_EXERCISE DETAILS_:
Filter the data for "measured" and copy matching lines.
*** Begin section ***
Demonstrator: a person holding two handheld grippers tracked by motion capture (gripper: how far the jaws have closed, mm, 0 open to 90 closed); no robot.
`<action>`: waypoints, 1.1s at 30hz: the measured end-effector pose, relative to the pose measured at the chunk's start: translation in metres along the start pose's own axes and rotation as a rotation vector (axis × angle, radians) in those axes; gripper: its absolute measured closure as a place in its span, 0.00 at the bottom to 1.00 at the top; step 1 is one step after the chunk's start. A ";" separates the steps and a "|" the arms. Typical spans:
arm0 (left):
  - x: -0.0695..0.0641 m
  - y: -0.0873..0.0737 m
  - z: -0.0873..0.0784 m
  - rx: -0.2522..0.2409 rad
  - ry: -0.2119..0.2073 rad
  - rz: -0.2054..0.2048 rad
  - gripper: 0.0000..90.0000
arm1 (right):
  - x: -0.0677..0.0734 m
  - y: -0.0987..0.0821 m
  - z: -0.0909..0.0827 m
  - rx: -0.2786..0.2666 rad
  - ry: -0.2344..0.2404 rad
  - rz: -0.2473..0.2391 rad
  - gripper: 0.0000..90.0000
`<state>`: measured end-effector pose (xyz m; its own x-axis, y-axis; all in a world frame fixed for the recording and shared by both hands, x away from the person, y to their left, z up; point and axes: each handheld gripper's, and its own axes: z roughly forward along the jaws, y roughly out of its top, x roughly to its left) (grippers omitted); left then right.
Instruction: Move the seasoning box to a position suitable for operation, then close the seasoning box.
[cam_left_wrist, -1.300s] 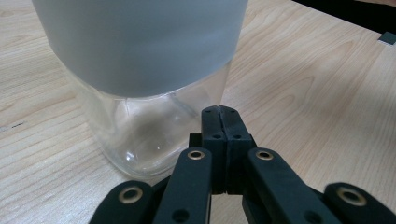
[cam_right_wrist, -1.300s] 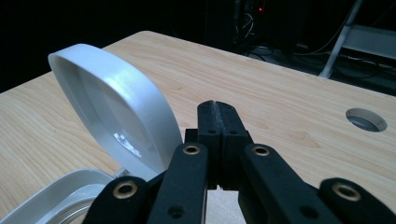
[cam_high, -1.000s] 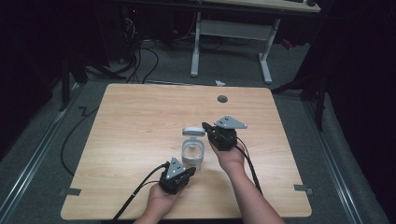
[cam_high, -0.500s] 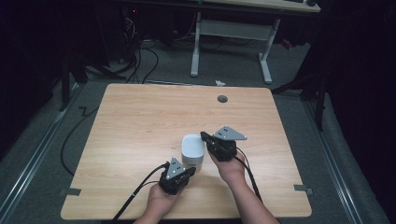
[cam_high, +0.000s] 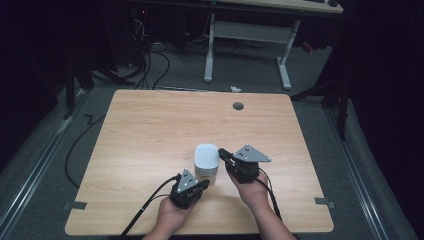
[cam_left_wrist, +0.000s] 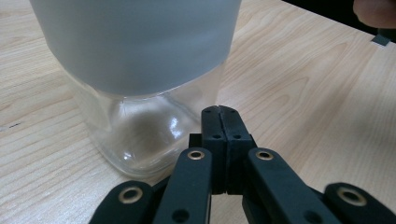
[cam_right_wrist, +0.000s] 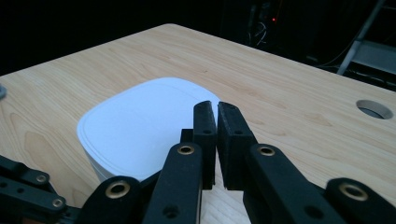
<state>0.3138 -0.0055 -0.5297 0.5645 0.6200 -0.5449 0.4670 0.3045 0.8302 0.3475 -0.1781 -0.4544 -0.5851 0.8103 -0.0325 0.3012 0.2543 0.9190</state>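
Observation:
A clear glass jar (cam_high: 206, 176) with a white square lid (cam_high: 206, 156) stands near the front middle of the wooden table (cam_high: 150, 130). My left gripper (cam_high: 204, 184) is shut, with nothing in it, and its tips rest beside the jar's glass base (cam_left_wrist: 140, 135), below the lid (cam_left_wrist: 135, 42). In its own view the left gripper (cam_left_wrist: 219, 112) points just to the right of the glass. My right gripper (cam_high: 222, 152) is shut with nothing between its jaws. The right gripper (cam_right_wrist: 211, 107) sits at the lid's (cam_right_wrist: 140, 121) right edge, at lid height.
A round cable hole (cam_high: 238, 106) lies at the table's far right. A white desk frame (cam_high: 245, 45) and cables (cam_high: 150, 60) stand on the floor beyond. Tape marks (cam_high: 75, 205) sit near the front corners. Bare wood stretches to the left and behind the jar.
The white lid, which sat behind the jar's mouth a second ago, now lies flat on the jar. My right gripper has drawn back toward the person. The left gripper has stayed put.

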 end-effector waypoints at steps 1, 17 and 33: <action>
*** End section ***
_YOUR RESPONSE_:
`<action>`: waypoints, 1.1s at 30hz: the measured end-effector pose, relative to the pose measured at the chunk's start: translation in metres along the start pose's own axes and rotation as a rotation vector (axis × angle, radians) in those axes; gripper: its absolute measured closure as a place in its span, 0.00 at the bottom to 1.00 at the top; step 1 is one step after the chunk's start. A ";" separates the steps and a "|" the arms. Typical spans:
`<state>`: measured end-effector pose (xyz m; its own x-axis, y-axis; all in a world frame fixed for the recording and shared by both hands, x away from the person, y to their left, z up; point and axes: each handheld gripper's, and its own axes: z roughly forward along the jaws, y roughly out of its top, x roughly to its left) (grippers omitted); left then right.

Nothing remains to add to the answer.